Required work: What's needed is an exact retyping of the lines from the start of the listing up to and including the line with "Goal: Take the", minus any pictures.

The data:
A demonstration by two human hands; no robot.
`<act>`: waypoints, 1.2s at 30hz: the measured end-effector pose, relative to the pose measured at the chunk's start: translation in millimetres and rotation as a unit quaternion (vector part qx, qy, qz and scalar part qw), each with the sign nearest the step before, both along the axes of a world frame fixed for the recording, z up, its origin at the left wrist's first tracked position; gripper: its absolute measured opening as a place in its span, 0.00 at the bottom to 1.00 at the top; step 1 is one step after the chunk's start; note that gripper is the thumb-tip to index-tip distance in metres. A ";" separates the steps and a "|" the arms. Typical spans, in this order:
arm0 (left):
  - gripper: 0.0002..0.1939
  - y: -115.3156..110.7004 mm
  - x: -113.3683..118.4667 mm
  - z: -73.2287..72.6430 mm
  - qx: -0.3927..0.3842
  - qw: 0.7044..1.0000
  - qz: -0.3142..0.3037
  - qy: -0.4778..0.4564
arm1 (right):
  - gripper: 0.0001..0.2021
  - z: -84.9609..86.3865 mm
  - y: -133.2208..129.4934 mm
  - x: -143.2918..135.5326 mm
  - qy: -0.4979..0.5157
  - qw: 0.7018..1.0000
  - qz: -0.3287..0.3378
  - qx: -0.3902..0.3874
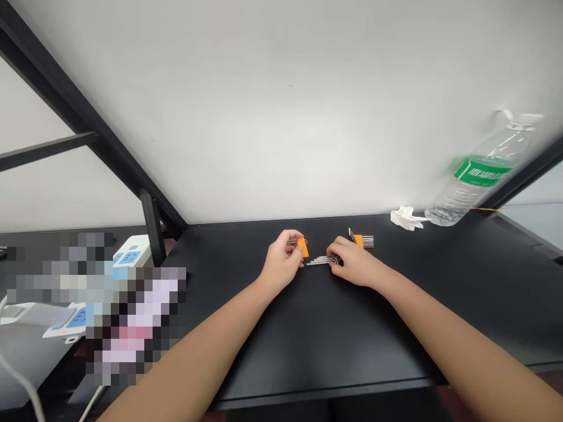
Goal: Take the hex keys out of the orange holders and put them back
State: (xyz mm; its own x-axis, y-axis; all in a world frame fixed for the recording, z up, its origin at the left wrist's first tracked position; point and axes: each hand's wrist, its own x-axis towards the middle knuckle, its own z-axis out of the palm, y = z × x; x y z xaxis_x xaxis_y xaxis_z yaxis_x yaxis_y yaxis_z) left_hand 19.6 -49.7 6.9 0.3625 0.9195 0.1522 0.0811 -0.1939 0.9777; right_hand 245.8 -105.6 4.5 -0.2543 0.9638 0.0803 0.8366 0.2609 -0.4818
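Note:
My left hand point(284, 258) is closed on an orange hex key holder point(303, 247), with a metal key showing through it between the fingers. Just to the right, my right hand point(352, 261) has its fingers curled round the bent ends of several loose hex keys point(320, 260). Their straight shafts point left toward the holder, low over the black table. Behind the right hand lies a second orange holder point(359, 241), filled with several silver hex keys whose shafts point right. My right fingers partly hide the loose keys' short ends.
The black table point(325, 340) meets a white wall at the back. A large clear bottle with a green label point(484, 170) stands at the back right beside a crumpled white tissue point(407, 218). White power strips point(132, 252), cables and a blurred-out patch are at the left, past a black metal frame point(152, 225).

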 end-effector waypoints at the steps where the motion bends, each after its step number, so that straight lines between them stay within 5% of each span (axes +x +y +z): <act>1: 0.12 -0.3 -0.1 0.5 -0.003 1.000 -0.002 0.001 | 0.08 1.1 -0.5 -0.1 -0.001 1.000 0.001 0.004; 6: 0.11 -7.2 1.9 3.7 -0.003 0.999 -0.038 0.013 | 0.03 10.0 -3.3 -12.7 0.119 0.990 -0.047 0.067; 10: 0.12 -14.7 5.5 3.1 0.014 0.996 -0.084 0.009 | 0.05 11.9 -6.9 -30.4 0.294 0.954 -0.044 0.030; 16: 0.12 -17.2 7.5 2.2 0.028 0.995 -0.099 0.002 | 0.05 7.2 -7.1 -38.0 0.368 0.928 -0.051 0.017; 28: 0.10 -14.1 7.3 1.7 0.029 0.996 -0.079 0.026 | 0.08 4.1 0.2 -29.8 0.319 0.939 -0.130 0.008; 36: 0.11 -6.2 3.7 2.6 0.005 0.999 -0.027 0.037 | 0.09 0.2 14.0 -1.6 0.113 0.980 -0.157 0.036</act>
State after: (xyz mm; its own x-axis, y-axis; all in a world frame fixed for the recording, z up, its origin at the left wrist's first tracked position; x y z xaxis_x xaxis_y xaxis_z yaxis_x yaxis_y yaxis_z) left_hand 23.2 -55.8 9.5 0.4219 0.8969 0.1329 0.1429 -0.2105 0.9671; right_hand 244.2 -91.6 4.6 0.0869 0.9815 0.1706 0.7556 0.0467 -0.6533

Task response:
A demonstration by two human hands; no robot.
`<act>`: waypoints, 1.2s at 30hz: the measured end-effector pose, relative to the pose measured at the chunk's start: translation in millimetres and rotation as a unit quaternion (vector part qx, qy, qz and scalar part qw), each with the sign nearest the step before, both along the axes of a world frame fixed for the recording, z up, its origin at the left wrist's first tracked position; gripper: its absolute measured opening as a place in its span, 0.00 at the bottom to 1.00 at the top; step 1 is one step after the chunk's start; note that gripper is the thumb-tip to index-tip distance in metres. A ";" separates the steps and a "|" the arms. Typical spans, in this order:
arm0 (left):
  - gripper: 0.0002..0.1939
  - y: -115.3156..110.7004 mm
  - x: -113.3683..118.4667 mm
  - z: -73.2287..72.6430 mm
  - qx: -0.3927..0.3842
  - qw: 0.7044..1.0000
  - qz: -0.3142..0.3037
  - qy: -0.4778..0.4564
arm1 (right):
  - gripper: 0.0001..0.2021
  - z: -84.9609..86.3865 mm
  - y: -133.2208..129.4934 mm
  - x: -143.2918..135.5326 mm
  - qy: -0.4979..0.5157
  - qw: 0.7018..1.0000
  - qz: -0.3287..0.3378
  - qx: -0.3902..0.3874
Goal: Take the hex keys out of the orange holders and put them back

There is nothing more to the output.